Describing community pharmacists and the LPC as ‘critical friends to the ICB’, Kaye says ICBs in their system are ‘asking questions about what stuff means so they can avoid any unintended consequences’. He says this is useful when ICBs are making potentially contract-changing decisions that could affect the local system.
‘So, a really simple example would be asking us what changing a prescription length for a patient actually means, both for them and from a cost-effective perspective,’ explains Kaye.
With the launch of Pharmacy First, Kaye says this connectivity between the front lines of primary care is ever more vital.

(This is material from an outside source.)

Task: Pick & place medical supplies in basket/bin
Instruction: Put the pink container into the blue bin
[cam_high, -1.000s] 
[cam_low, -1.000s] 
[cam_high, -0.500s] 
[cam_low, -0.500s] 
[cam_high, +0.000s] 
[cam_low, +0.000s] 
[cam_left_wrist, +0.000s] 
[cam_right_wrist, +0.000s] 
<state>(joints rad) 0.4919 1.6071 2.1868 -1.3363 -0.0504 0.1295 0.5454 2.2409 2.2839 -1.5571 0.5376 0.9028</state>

‘We’re trying to make sure that our system is as ready as it can be, and that’s been a key area of focus for us. When it comes to system communication, what Pharmacy First is not is as important as what it is. It’s these types of things, as an LPC or at local level, which we have a responsibility to help support and demystify within the system,’ he says.
Michael Lennox, National Pharmacy Association (NPA) integration lead, says while it’s ‘still early days’ to judge whether the shift of power to ICBs will help maximise the contribution of community pharmacy to improved health and social care, the NPA remains ‘committed to supporting pharmacies to engage at systems level’, as this offers ‘the best chance’ of introducing innovation and developing integrated clinical services.
‘The Fuller and Hewitt reviews highlighted significant opportunities for community pharmacy in primary care and prevention’, says Lennox, ‘and that applies every bit as much today’.